A rational b-spline is similar to a non-rational b-spline with the following exception. A "Weight" is added to each of the control points. This weight usually ranges from 0.0 to 1.0 and reflects how much the particular control point affects the curve. A b-spline is actually a rational b-spline with all weight equal to 1.0.
Modifying the weight of a rational b-spline:
When you select "Show Rational B-Spline", you will notice that at each control point, a horizontal line has been drawn. This is a visual depiction of the weight of that point. All weights start at 1.0. To modify the weight of a point, select "Move Point" on the "Curve Editor:" panel. Then "grab" a point by pressing down the left mouse button and dragging. By moving the mouse cursor over the "end" of the weight tail, and "grabbing" it, you can modify the weight.

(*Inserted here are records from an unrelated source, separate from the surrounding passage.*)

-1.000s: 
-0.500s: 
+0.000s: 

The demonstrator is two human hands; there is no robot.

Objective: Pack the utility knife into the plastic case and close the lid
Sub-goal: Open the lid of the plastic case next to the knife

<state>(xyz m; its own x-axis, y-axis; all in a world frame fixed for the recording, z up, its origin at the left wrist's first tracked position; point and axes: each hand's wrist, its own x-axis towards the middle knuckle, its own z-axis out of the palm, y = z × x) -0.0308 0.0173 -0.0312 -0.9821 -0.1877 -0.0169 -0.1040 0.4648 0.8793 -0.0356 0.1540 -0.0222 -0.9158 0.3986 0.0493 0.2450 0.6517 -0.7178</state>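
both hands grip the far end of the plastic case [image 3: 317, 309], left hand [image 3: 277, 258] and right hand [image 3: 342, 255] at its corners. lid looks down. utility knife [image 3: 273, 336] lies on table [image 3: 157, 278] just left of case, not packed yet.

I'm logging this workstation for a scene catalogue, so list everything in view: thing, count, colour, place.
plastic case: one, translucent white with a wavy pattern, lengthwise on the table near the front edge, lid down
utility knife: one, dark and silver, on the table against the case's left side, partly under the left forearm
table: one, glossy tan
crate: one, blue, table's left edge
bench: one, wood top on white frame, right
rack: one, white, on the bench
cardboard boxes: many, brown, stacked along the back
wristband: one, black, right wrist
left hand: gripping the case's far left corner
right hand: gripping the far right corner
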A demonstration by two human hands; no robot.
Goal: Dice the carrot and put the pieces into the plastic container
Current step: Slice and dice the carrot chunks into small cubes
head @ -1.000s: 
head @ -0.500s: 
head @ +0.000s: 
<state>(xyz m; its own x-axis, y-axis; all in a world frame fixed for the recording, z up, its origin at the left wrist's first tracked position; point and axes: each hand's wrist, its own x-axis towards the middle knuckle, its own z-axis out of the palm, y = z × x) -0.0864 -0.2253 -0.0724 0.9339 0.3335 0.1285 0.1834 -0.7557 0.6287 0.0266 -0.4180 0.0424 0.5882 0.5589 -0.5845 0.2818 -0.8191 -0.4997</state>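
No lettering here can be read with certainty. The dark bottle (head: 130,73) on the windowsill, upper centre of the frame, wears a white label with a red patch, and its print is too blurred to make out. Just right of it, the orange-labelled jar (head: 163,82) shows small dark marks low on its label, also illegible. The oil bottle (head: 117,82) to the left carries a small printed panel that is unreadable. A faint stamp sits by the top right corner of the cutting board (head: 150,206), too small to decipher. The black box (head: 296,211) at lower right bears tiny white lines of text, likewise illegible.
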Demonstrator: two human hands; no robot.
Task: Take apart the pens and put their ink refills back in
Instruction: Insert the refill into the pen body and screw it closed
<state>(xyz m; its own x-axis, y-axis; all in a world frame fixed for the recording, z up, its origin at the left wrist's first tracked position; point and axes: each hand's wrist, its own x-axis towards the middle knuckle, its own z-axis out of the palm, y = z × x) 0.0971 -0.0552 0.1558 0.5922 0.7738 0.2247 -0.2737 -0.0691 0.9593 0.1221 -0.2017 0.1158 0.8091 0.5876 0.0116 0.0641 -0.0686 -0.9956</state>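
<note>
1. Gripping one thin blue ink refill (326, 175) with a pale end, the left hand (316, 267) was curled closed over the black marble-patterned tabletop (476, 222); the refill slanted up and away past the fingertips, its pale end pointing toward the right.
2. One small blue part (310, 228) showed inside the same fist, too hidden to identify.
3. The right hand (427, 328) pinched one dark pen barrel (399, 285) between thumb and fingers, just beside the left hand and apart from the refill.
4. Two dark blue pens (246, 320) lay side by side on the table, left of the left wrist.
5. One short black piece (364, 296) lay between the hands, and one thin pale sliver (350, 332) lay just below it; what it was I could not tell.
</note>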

Moving the line to the right increases the weight, while moving it to the left decreases the weight. Important: If you move left past the point, the weight will become negative. This causes very strange (and miraculous) behavior. Try experimenting with it.
Notice that when you make the weight very large, the curve is drawn to the point. When you make it very small (by moving the weight tail very near the data point), the control point nolonger affects the curve. (I.e.: It has a weight of zero.)
And the drum roll please... You are finally going to learn the hidden truth about that scary acronym: NURBs (Non-Uniform Rational B-Spline). By now you should have all the pieces to figure this one out. A Nurb is a rational b-spline with a non-uniform knot vector.
The definition of a rational b-spline can be found on page 204 of "Computer Aided Geometric Design", Cohen, Riesenfeld, 1989.